**TASK TO CARRY OUT**: When you write out the listing below, keep each word exactly as it stands and drop the pictures.

**SUPPLIED INFORMATION**:
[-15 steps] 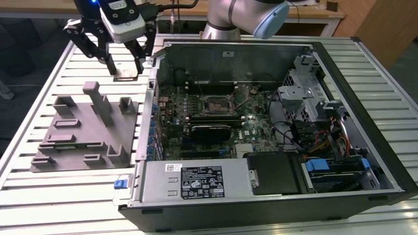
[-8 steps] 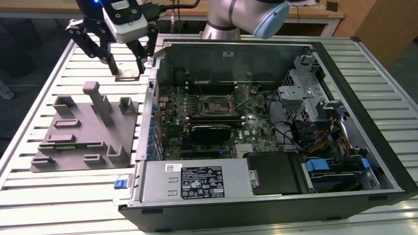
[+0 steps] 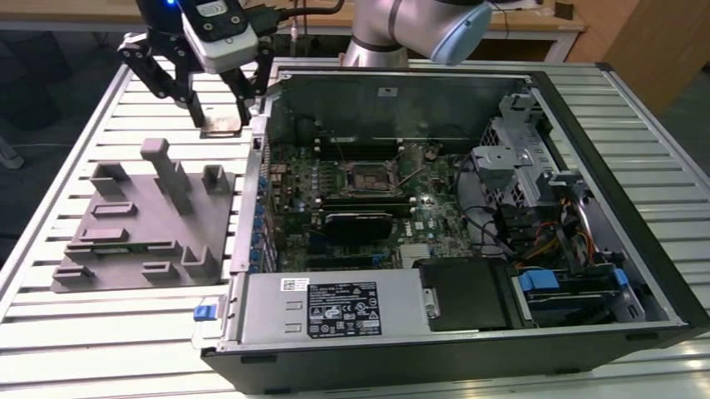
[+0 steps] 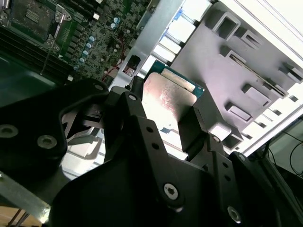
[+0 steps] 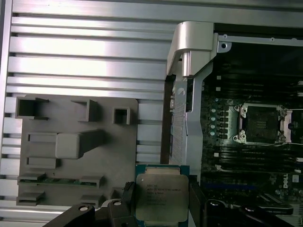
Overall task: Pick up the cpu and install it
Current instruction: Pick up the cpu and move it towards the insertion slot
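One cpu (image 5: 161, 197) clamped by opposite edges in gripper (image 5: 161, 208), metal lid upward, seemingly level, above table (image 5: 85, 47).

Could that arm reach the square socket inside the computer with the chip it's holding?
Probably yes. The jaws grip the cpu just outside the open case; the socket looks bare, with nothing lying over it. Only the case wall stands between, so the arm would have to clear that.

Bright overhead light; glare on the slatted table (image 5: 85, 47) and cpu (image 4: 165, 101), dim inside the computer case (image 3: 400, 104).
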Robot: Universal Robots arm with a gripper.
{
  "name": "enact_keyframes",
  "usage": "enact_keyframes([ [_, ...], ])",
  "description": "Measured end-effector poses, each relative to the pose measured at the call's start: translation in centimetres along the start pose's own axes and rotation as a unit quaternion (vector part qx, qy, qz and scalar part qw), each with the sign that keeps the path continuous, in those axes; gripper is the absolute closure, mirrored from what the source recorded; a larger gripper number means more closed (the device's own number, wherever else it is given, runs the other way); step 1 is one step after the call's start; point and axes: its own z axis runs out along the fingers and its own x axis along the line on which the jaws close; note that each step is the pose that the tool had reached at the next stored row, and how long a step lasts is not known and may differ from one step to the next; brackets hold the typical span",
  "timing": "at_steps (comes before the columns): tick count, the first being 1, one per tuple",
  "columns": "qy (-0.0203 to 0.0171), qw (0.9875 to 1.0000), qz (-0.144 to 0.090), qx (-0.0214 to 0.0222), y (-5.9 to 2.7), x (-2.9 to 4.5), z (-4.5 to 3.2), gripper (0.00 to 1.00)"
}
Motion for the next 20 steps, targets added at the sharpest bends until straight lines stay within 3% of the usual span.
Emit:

**ANSWER SPACE**:
[-15 steps] 
[-8 steps] 
[+0 steps] 
[+0 steps] 
[+0 steps] 
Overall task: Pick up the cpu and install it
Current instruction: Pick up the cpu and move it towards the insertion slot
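One cpu (image 5: 161, 197) clamped by opposite edges in gripper (image 5: 161, 208), metal lid upward, seemingly level, above table (image 5: 85, 47).

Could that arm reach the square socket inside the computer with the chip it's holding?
Probably yes. The jaws grip the cpu just outside the open case; the socket looks bare, with nothing lying over it. Only the case wall stands between, so the arm would have to clear that.

Bright overhead light; glare on the slatted table (image 5: 85, 47) and cpu (image 4: 165, 101), dim inside the computer case (image 3: 400, 104).
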Robot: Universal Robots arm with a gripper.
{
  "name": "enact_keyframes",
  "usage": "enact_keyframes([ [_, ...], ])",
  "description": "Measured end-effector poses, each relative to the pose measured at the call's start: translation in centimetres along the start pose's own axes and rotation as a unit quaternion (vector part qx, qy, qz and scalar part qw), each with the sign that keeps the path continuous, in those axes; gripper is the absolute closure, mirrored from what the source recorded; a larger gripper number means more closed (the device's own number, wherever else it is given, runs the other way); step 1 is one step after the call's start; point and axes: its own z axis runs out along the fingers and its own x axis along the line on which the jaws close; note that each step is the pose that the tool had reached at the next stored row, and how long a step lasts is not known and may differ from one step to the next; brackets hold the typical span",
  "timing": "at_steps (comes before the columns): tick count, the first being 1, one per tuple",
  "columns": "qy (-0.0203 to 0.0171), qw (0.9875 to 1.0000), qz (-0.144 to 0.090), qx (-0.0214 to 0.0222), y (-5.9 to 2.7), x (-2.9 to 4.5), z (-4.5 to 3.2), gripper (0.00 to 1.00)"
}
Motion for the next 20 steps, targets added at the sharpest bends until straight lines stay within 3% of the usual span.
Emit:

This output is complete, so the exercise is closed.